Bibi respirou fundo, encarando-se no espelho. Não poderia dizer que não gostava de quem via no reflexo. Gostava da vida confortável, do poder de ser alguém, do respeito que obtinha ao ser Bibi Perigosa. Não gostava de todo o resto. Da origem do dinheiro que pagava os produtos capilares, do medo frequente de que a polícia batesse a sua porta, e não gostava de quem o marido havia se tornado.

Seus olhos eram carregados de maquiagem, os batons muito mais escuros do que gostava anteriormente, as roupas mais provocantes.

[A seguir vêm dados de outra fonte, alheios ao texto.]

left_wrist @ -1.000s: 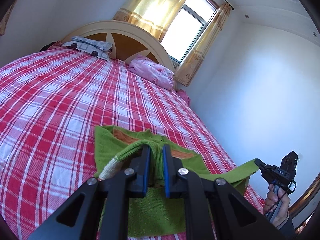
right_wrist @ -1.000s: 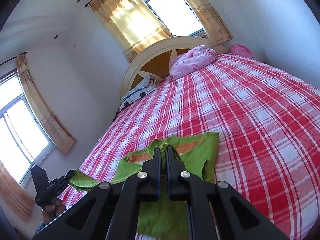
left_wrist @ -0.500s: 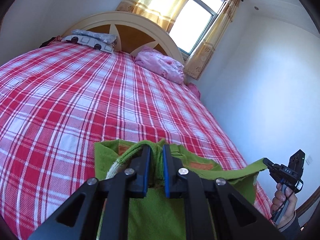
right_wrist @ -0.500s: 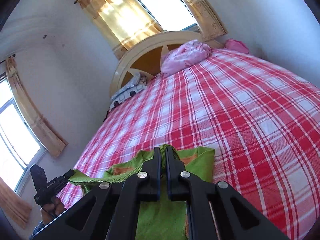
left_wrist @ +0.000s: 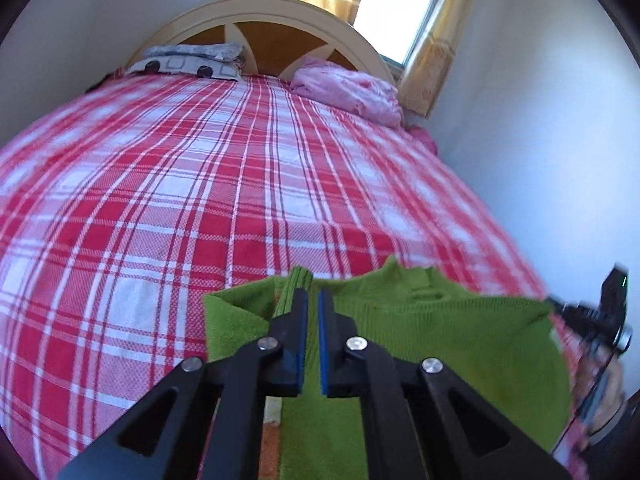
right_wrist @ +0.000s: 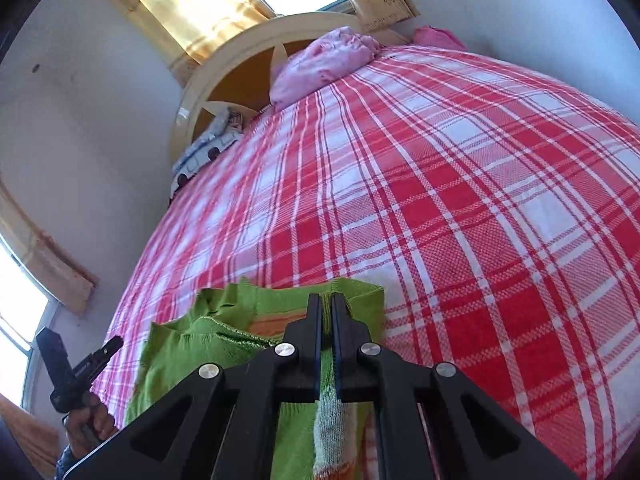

Era a necessidade de se adaptar ao ambiente. E gostava de quem a Perigosa era. Uma mulher mais forte, corajosa, que sabia o que queria. Uma mulher que não baixava a cabeça para qualquer situação. E ao mesmo tempo, uma mulher que arriscava tudo por amor.

Sempre havia sido assim. Amava grande, como ela mesma gostava de dizer. O amor nunca era secundário em sua vida, o amor nunca fora parte de quem era. O amor era tudo. A família era tudo. Rubinho era tudo. E por isso sentia o aperto crescer em seu peito. Sabia que a fuga era a última chance de ter a vida normal.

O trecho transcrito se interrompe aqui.